=== WHAT IS EXPECTED ===
With the line that contains "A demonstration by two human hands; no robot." as the final line, return every line from the start of the data below exactly.

=== AVAILABLE DATA ===
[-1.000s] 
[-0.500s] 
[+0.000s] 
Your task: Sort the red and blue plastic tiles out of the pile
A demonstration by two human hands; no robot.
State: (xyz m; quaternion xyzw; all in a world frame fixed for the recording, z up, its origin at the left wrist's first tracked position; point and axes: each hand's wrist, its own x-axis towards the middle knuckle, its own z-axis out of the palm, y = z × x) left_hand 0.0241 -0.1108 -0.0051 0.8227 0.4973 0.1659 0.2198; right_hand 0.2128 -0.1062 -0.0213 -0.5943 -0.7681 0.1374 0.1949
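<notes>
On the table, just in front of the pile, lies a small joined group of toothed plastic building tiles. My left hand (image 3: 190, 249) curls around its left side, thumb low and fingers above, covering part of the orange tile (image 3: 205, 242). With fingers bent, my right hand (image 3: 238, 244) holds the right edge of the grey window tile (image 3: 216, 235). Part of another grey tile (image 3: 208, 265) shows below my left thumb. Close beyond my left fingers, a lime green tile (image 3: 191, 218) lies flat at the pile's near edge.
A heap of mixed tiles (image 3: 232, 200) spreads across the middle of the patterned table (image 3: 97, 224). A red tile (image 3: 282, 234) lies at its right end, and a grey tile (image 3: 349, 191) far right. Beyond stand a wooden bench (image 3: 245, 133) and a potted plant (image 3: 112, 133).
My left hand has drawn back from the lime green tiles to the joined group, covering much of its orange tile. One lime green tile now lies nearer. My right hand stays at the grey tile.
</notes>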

=== EXERCISE ANSWER ===
[-1.000s] 
[-0.500s] 
[+0.000s] 
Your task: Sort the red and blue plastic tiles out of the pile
A demonstration by two human hands; no robot.

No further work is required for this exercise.